Šafařík was born on 26 October 1829 in Újvidék, Vojvodina, Kingdom of Hungary (today Serbia). His father was Pavel Jozef Šafárik, Slovak philologist and historian. He died on 2 July 1902 in Prague, Bohemia.

== Work ==
In Göttingen, he was involved in the investigation of the reaction of metals with alkyl iodides and produced diethylmagnesium. He also worked on the chemical composition of platinum and vanadium catalysts, and on organometallic compounds (Grignard compounds). At the Vienna Academy he published a work on physical chemistry. He also studied mineralogy.

In 1859, together with fellow chemist Antonín Bělohoubek, he participated in a detailed chemical and microscopic analysis of the authenticity of the notorious manuscripts of Dvůr Králové and of Zelená Hora. Finding Prussian blue (unknown until the 18th century) in the initialling of the manuscripts, which were purported to date from the 1200s, they came to the conclusion that the manuscripts were forgeries and literary hoaxes.

In 1860, Šafařík published the first introductory university textbook of chemistry in Czech (Základové chemie čili lučby). He worked to improve Czech chemical terminology, building on and improving over the nomenclature of Czech chemist Jan Svatopluk Presl and the linguist Josef Jungmann. In 1882 he was appointed as the first professor of chemistry at Charles-Ferdinand University in Prague.

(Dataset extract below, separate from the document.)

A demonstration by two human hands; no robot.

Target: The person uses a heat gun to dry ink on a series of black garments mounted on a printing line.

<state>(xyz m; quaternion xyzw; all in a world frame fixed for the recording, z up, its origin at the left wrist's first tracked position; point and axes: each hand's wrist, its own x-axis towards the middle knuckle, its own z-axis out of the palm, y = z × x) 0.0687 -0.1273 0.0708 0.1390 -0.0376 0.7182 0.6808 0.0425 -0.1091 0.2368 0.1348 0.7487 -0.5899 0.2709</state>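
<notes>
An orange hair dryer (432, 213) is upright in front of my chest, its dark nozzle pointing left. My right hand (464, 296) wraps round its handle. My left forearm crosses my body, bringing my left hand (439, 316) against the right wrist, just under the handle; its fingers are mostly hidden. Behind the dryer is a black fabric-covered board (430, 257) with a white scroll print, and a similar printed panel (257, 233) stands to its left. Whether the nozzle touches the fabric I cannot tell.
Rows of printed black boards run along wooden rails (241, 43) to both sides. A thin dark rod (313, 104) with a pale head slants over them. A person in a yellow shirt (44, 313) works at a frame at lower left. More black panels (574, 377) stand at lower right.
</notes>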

In later life, he wrote many popular textbooks as well as making over 20,000 observations of variable stars. His wife and co-worker Paulína Šafaříková was interested in the history and popularisation of astronomy.

==Honours==
The crater Šafařík on the Moon is named after him, and so is the minor planet 8336 Šafařík (in conjunction with his wife).

==Name confusion==
Vojtěch Šafařík's name has often been incorrectly recorded as Adalbert Šafařík. It is thought that the confusion arose because of misguided translation attempts. Saint Adalbert of Prague is known in Czech by his birth name of Vojtěch; however, that Vojtěch took the name Adalbert for his Confirmation, in honour of his tutor Adalbert of Magdeburg. Thus, the two names (Vojtěch and Adalbert) have no linguistic relationship with each other.

Šafařík himself contributed to the confusion. His written astronomical works are signed either "A. Šafařík" or "Adalbert Vojtěch Šafařík" as can be seen from the Astrophysics Data System listing all his papers.